В Рождество все дети и молодые ходили славить рождение Христа, получая подарки: детям сладкое, взрослым горькое и кислое.

Дед любил принимать компанию славящих, приготавливая для них разные вина, сладкие пирожки, конфеты и т. п. Всех славящих, после пения «Рождество твое, Христе Боже наш...» он усаживал в горнице вокруг стола, угощал разными винами и все

 

- 15 -

хором пели донские казачьи песни (начиная с «Хазбулат удалой...» и т. д.).

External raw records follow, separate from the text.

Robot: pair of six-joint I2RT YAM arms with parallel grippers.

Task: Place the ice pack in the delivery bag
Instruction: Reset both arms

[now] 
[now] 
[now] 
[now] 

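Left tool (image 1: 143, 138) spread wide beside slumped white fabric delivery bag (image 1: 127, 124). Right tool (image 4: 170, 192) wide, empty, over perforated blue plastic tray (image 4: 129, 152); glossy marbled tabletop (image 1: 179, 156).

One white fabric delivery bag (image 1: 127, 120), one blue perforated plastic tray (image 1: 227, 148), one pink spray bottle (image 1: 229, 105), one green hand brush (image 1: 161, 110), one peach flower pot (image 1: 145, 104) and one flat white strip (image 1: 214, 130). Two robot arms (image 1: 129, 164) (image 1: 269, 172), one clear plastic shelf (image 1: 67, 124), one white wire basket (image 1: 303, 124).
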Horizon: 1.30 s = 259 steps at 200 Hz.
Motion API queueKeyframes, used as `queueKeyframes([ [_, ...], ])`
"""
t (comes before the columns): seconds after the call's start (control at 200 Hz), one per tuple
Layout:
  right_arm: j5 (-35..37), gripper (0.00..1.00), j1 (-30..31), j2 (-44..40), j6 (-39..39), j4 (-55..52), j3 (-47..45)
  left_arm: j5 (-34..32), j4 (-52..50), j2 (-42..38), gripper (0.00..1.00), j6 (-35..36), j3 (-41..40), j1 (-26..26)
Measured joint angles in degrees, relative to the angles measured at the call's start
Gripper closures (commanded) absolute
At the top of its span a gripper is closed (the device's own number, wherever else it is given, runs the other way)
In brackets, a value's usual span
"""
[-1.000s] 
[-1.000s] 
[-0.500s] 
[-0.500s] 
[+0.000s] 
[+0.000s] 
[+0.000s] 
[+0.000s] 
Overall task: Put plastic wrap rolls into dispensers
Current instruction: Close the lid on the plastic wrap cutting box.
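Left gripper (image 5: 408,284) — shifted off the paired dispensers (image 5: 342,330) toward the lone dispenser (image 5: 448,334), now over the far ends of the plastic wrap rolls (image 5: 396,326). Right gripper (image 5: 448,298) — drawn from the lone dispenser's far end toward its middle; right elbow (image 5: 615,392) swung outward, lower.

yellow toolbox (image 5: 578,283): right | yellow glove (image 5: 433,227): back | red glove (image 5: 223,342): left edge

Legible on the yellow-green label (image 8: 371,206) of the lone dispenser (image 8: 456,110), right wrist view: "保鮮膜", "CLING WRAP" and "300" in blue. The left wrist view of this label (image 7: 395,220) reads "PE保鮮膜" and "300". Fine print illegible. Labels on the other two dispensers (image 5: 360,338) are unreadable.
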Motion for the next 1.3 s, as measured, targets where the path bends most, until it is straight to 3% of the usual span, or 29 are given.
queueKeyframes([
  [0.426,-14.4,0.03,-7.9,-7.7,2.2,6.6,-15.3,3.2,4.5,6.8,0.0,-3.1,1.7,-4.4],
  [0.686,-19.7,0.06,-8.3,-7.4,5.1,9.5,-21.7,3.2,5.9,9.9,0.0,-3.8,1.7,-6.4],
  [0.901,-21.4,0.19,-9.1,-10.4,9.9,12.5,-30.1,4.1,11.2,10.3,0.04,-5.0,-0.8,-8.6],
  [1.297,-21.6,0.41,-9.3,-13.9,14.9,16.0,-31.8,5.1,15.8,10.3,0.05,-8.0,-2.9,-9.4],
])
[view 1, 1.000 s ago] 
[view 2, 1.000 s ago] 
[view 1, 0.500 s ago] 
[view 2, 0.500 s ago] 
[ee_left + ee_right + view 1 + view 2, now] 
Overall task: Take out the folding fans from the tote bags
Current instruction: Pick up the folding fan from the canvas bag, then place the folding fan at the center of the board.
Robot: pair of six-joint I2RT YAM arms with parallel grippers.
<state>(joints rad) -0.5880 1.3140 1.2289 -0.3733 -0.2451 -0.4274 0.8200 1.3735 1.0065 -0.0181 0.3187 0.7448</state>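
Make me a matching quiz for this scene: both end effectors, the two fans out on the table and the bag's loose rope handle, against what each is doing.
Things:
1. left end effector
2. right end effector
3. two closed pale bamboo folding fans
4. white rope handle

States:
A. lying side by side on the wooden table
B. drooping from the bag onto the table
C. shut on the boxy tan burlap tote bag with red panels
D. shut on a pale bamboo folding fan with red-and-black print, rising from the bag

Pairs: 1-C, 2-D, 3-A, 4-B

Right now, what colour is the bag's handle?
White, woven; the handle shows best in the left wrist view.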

В 1903 году, проезжая через Усть-Медведицкую станицу из Кавказских минеральных вод в Петербург, одна из великих княгинь выбрала в станице из среды молоденьких красивых девчат двух, понравившихся ей, девушек для обучения в Петербурге по медицинской специальности. Наша мать, Матрена, и ее подружка Александра были увезены в Петербург и определены на курсы медицинских сестер с проживанием в медицинском общежитии.

Родители Александры постарались свою красавицу хорошенько и возможно моднее одеть, харчей же с собой дали немного, а нашу Мотяшку, как ее отец звал, особенно не наряжали, но все было добротное, для зимы теплое, а главное харчами снабдили с большим старанием: сало, мед пчелиный и арбузный, так называемый нардэк (варили из арбузов), соленая баранина и чуть не целый мешок пшеничных и ржаных сухарей.

В Петербурге княгиня с жильем сразу все решила, а с питанием произошла какая-то заминка и если б не мотяшкины харчи и особенно сухари, то донским красавицам пришлось бы туго.

В первые дни февраля 1904 года японская эскадра адмирала Того, не объявляя войны, напала на стоянку русского флота в Порт-Артуре. Русский военно-морской флот был разгромлен, и только 10 февраля 1904 года Япония формально объявила войну. Н России начался военный психоз и «шапкозакидательский» бум.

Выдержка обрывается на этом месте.